* [Your assignment] In the records below, count every line that includes the word "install". Provide the total alone.

* [Stored records]

========================

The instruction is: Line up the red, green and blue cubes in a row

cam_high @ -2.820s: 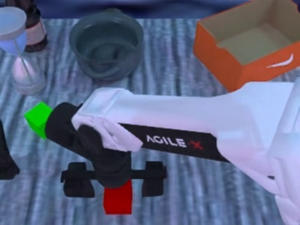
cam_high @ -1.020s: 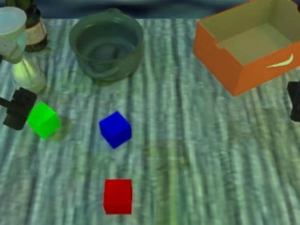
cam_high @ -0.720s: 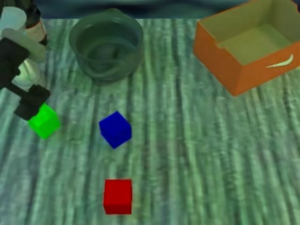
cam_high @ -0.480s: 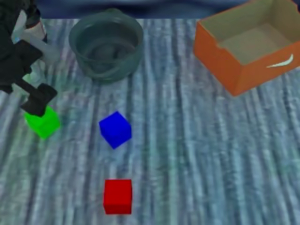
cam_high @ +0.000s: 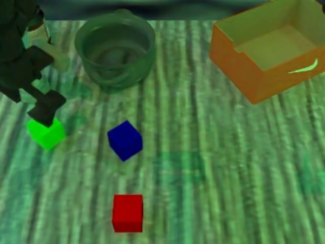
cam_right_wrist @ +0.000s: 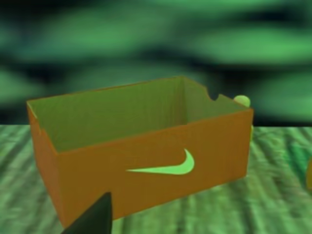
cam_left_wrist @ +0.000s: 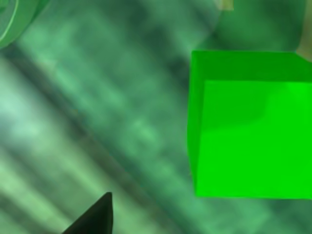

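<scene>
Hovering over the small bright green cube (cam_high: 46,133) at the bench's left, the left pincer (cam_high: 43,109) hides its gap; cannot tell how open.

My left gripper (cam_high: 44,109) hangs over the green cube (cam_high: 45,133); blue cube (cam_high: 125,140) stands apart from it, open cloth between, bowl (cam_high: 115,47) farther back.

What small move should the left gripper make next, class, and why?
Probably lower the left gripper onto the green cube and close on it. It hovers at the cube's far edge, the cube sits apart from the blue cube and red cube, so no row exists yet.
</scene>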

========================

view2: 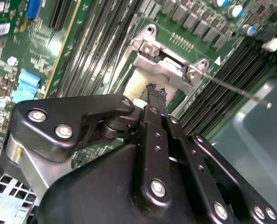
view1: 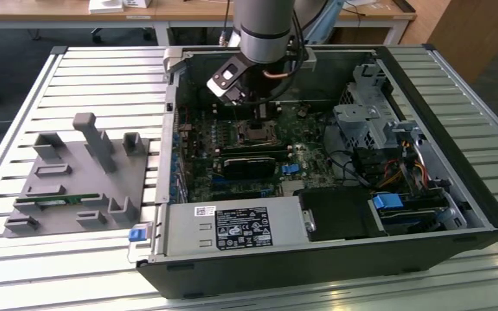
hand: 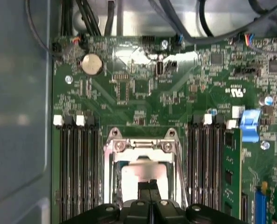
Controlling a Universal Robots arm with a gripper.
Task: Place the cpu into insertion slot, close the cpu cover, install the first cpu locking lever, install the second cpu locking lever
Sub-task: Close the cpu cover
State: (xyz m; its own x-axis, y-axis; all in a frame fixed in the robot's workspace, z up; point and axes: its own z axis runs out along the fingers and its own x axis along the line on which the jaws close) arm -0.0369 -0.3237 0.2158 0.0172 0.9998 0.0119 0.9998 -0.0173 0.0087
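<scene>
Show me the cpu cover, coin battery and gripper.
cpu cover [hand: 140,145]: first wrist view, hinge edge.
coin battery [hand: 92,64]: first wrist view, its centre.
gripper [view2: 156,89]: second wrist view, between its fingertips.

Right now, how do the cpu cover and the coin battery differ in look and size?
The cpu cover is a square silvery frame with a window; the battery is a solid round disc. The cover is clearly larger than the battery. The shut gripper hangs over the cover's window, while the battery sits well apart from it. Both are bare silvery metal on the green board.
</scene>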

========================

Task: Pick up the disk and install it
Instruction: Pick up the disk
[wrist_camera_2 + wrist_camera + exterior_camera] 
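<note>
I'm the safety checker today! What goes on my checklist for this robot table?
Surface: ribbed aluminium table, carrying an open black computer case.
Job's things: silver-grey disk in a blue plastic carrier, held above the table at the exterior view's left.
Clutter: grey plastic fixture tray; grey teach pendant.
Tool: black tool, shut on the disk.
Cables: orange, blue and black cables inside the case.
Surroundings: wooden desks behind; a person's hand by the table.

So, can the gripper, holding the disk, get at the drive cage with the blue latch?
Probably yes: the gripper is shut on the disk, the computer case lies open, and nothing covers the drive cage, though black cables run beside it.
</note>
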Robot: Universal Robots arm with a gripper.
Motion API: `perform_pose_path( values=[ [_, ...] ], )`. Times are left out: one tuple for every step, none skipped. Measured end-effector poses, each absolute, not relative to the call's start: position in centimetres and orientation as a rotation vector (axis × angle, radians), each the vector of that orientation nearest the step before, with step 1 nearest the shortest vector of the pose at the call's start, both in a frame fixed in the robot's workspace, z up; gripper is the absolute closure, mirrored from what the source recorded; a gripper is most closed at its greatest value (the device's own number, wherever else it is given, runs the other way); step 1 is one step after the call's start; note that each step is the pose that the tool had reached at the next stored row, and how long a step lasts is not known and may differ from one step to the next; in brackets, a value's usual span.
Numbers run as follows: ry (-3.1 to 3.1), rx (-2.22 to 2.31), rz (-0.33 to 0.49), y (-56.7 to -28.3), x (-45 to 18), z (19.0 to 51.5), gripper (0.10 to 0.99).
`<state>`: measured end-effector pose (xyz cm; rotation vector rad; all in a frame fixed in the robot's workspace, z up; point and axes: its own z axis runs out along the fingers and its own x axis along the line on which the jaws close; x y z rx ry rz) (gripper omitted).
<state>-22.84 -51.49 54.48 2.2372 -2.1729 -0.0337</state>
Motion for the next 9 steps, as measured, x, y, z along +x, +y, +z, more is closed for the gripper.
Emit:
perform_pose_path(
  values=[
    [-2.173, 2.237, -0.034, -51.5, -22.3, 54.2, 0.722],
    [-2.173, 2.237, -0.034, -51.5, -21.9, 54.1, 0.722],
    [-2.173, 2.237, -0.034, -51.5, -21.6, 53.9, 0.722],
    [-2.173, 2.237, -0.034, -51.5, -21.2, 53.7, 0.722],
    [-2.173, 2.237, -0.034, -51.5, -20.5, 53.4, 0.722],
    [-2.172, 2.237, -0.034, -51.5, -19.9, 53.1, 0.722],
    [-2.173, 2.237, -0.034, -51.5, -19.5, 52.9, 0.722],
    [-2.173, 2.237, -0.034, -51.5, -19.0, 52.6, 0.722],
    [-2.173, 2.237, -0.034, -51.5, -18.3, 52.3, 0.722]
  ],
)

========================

* [The answer] 2